From a local strategy to a systemic change model

Through the open contracting strategy, the city of Palmira identified policy and process reforms to make procurement simpler, more transparent, and more data-driven and publicly reported on its progress. The reforms were part of a larger Colombian project run by Open Contracting Partnership with financing by the BHP Foundation and the UK Prosperity Programme, with additional support to document insights provided from Canada’s International Development Research Centre’s Open Data for Development program.

Local impact

Palmira is becoming the country’s reference for integrating local producers into public procurement. 

Now, the city is developing models to replicate their approach to promote the participation of women-led agricultural cooperatives in other regions.

Project's main impacts:

Country impact

Under the country-wide project, OCP worked in nine regions of Colombia to accelerate digital transformation, advance data-driven decision-making, implement gender-responsive procurement, and promote civic oversight of public procurement through hands-on technical assistance in open contracting strategies.
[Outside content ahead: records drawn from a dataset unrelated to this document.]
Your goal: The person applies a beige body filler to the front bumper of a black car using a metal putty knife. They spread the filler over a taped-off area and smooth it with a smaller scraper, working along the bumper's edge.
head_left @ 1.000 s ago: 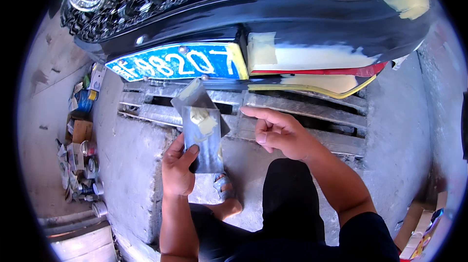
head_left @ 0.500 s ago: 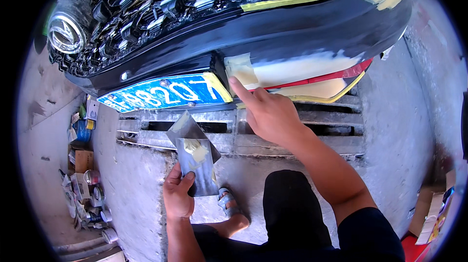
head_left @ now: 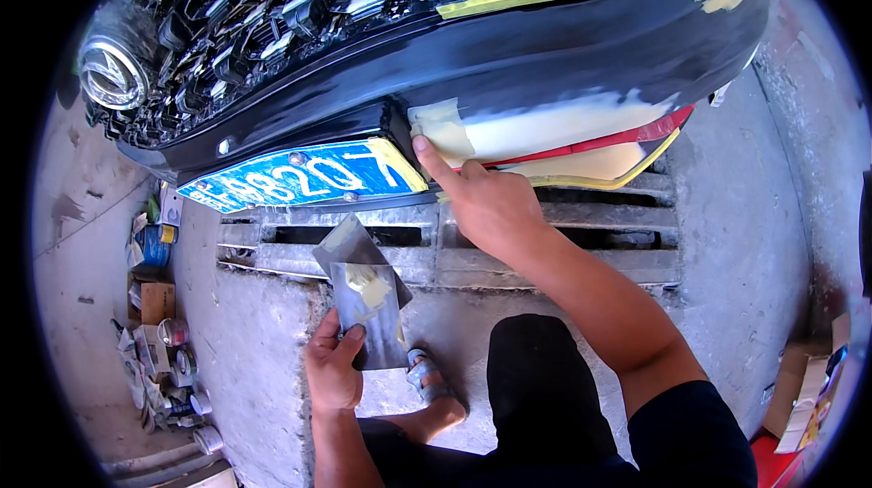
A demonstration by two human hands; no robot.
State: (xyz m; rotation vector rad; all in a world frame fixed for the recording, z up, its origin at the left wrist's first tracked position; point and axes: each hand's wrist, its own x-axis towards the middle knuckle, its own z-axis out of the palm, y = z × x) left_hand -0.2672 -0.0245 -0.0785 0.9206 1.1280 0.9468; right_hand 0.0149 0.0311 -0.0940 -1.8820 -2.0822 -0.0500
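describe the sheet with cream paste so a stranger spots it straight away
Below the dark car bumper, find the left hand. It holds a grey front sheet overlapping a tilted back sheet. Only the front one bears a thick cream blob near its top.

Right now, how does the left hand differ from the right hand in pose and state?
The left hand grips two overlapping flat plates; the right hand holds nothing visible. The left hand sits lower in the picture; the right hand is up at the bumper, index finger extended. Both hands are bare.
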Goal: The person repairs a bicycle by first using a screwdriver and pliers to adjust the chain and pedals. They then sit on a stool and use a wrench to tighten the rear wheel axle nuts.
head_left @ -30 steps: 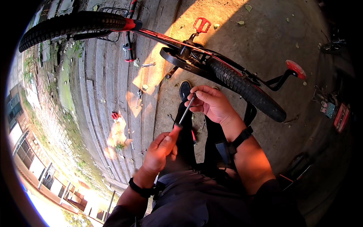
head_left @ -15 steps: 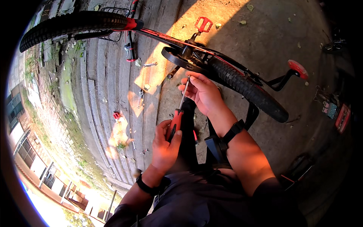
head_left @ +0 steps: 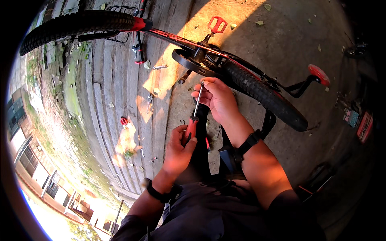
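My left hand [head_left: 177, 152] is wrapped round the red and black handle of a screwdriver [head_left: 197, 105], whose metal shaft points up and away from me. At the shaft's tip, the thumb and fingers of my right hand [head_left: 216, 96] are pinched together. Whatever small thing they may hold there is too small to make out. Just beyond my right hand is an upturned or tipped bicycle [head_left: 177, 39], with its black chain guard [head_left: 185, 61] and a bare crank end [head_left: 183, 78] nearest to my fingers. Neither hand touches the bicycle.
A red pedal [head_left: 217, 25] sits on the far crank; another red pedal [head_left: 124, 121] lies on the planks at left. Wrenches [head_left: 160, 67] lie on the ground. The rear tyre [head_left: 263, 94] and a red reflector [head_left: 318, 74] reach rightward. A red box [head_left: 364, 127] stands far right.
My left hand and the screwdriver have shifted slightly to the right, and the handle sits a little differently in the grip. My right hand stays at the tip; the bicycle has not moved.
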A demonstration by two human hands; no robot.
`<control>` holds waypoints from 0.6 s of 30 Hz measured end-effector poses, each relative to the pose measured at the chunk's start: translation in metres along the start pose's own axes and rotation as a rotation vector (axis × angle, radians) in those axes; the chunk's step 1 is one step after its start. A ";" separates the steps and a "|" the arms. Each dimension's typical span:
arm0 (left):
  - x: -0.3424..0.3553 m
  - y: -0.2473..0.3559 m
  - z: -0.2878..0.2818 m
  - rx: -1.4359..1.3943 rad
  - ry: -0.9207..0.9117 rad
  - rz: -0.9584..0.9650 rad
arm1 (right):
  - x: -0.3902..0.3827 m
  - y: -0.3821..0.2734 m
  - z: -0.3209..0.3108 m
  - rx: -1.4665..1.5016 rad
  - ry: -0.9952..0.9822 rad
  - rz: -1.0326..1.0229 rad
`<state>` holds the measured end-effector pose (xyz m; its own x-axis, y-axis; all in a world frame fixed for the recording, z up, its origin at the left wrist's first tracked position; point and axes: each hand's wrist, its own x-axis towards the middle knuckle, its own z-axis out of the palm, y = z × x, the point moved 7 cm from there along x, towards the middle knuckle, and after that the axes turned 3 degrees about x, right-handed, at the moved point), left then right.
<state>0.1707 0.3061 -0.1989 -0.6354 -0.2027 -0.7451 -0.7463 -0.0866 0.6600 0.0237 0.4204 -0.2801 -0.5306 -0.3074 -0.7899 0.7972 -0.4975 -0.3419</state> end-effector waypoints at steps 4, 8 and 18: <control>0.001 -0.007 0.000 0.173 -0.132 -0.035 | 0.000 -0.011 -0.006 0.090 -0.033 -0.042; -0.001 -0.005 0.004 -0.031 -0.196 -0.135 | 0.005 -0.037 -0.008 -0.295 0.023 -0.292; -0.008 -0.028 0.010 -0.195 -0.140 -0.181 | 0.021 -0.067 0.007 -1.456 -0.016 -0.548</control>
<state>0.1950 0.3203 -0.2123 -0.5264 -0.0314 -0.8497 -0.8066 -0.2977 0.5107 -0.0430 0.4417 -0.2698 -0.8354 -0.3709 -0.4057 0.0887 0.6374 -0.7654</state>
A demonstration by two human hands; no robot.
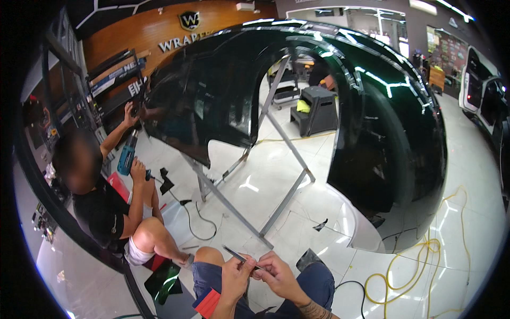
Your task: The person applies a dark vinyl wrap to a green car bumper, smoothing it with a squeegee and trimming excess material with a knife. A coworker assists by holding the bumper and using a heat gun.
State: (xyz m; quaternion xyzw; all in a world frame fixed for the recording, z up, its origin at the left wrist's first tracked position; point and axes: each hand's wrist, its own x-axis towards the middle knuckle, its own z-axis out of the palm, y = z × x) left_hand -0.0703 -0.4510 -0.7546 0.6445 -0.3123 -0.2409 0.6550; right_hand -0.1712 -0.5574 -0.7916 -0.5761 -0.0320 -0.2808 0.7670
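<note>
My left hand and my right hand meet in front of my knees, fingers closed around a slim dark knife-like tool. Its long end sticks out to the upper left; the other end is hidden by my fingers. Against my left wrist is a red and blue squeegee; whatever keeps it there is not clear. Ahead of me, a large glossy dark green car body panel rests on a grey metal stand. A strip of pale film spreads by its lower edge.
At the left, a seated person holds a teal heat gun near the panel. A yellow hose coils on the floor at right. Green film lies by my left knee. Behind the panel stands a black step stool.
</note>
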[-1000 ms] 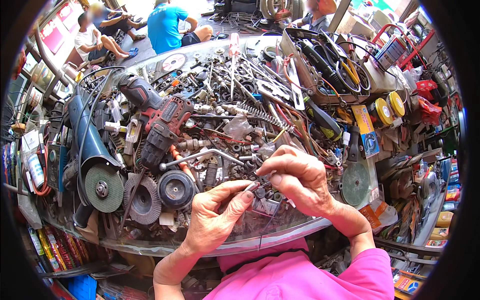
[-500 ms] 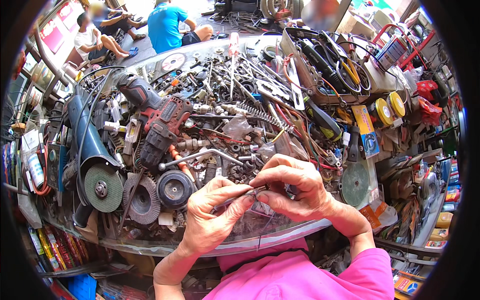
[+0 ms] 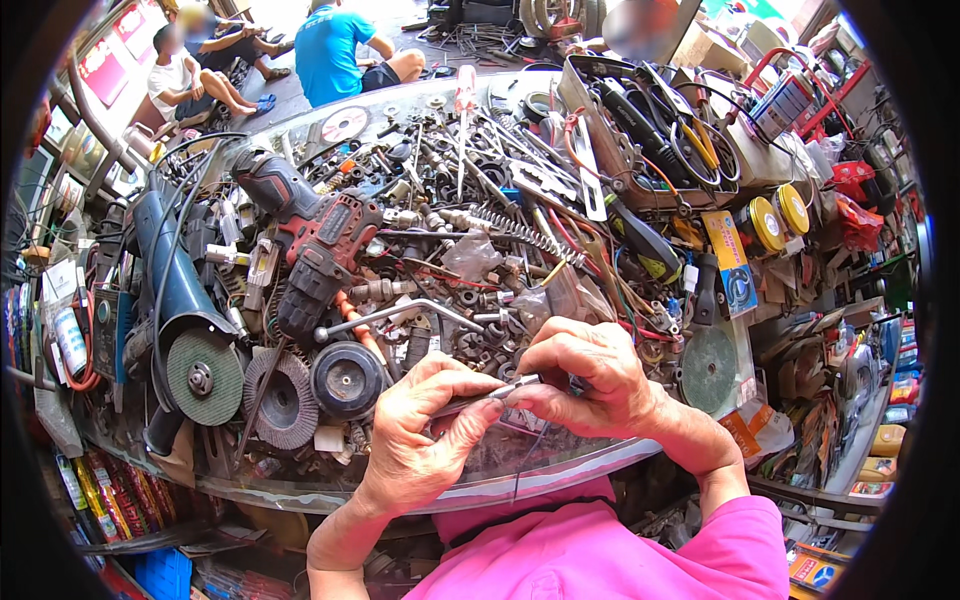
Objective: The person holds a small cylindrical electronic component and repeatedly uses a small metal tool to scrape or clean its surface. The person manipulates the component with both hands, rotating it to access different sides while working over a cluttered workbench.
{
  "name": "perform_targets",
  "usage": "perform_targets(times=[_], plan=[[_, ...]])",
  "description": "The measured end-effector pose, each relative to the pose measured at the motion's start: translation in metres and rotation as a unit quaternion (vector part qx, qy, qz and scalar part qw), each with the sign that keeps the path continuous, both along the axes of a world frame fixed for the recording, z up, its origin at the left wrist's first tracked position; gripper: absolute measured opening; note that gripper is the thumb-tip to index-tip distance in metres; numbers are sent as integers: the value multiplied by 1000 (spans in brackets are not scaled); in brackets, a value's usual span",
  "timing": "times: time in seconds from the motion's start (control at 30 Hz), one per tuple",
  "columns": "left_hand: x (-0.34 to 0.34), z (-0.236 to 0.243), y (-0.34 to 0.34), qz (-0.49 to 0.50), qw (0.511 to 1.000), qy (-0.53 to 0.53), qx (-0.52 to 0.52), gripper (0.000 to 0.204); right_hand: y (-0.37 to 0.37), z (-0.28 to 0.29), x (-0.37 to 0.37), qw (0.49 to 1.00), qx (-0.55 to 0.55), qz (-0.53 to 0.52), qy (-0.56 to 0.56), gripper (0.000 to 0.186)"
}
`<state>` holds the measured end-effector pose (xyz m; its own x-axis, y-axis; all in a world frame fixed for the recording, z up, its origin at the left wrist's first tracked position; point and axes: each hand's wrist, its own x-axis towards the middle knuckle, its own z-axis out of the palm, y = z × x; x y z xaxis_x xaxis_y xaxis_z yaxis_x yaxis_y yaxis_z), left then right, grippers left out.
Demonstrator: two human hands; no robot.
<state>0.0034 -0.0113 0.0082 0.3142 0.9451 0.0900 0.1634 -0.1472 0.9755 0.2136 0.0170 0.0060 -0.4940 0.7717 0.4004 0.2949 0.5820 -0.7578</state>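
Note:
Above the near part of the cluttered table, my left hand [image 3: 428, 425] pinches a slim, silvery metal rod-like piece [image 3: 514, 386] between thumb and forefinger. On the other side, my right hand [image 3: 592, 378] closes its thumb and bent fingers at the right end of the same piece. Its ends are partly hidden by the fingers, so its exact kind does not show. A dark thin cord [image 3: 518, 475] hangs below the hands in front of the pink shirt. Just beyond the hands lie a bent metal wrench bar [image 3: 400, 312] and many small metal parts.
At left are a red-black cordless drill [image 3: 330, 245], an angle grinder [image 3: 175, 265] with a green disc, a flap disc [image 3: 281, 400] and a black round pad [image 3: 348, 380]. A tool tray [image 3: 640, 190] stands at far right. People sit beyond the table, one in a blue shirt [image 3: 335, 55].
The fingers of my right hand have shifted and opened slightly, baring more of the metal piece between the hands. My left hand stays nearly in place.

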Motion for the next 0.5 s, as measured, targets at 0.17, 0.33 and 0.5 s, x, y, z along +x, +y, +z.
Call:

  • From 2018 to 2022, in target regions, the adoption of the country’s transactional electronic procurement system jumped from 15% to 94.5%. In other regions of the country, adoption was 23% in 2022 up from 8.8% in 2018.

  • Target regions also saw an increase in competition. During the project implementation, the value awarded through open processes went from 50% to 65% of total procurement spending. 

  • By the end of the program, target regions were awarding 64% more of their procurement spending through open processes than the rest of the country and the average number of bidders was 46% higher.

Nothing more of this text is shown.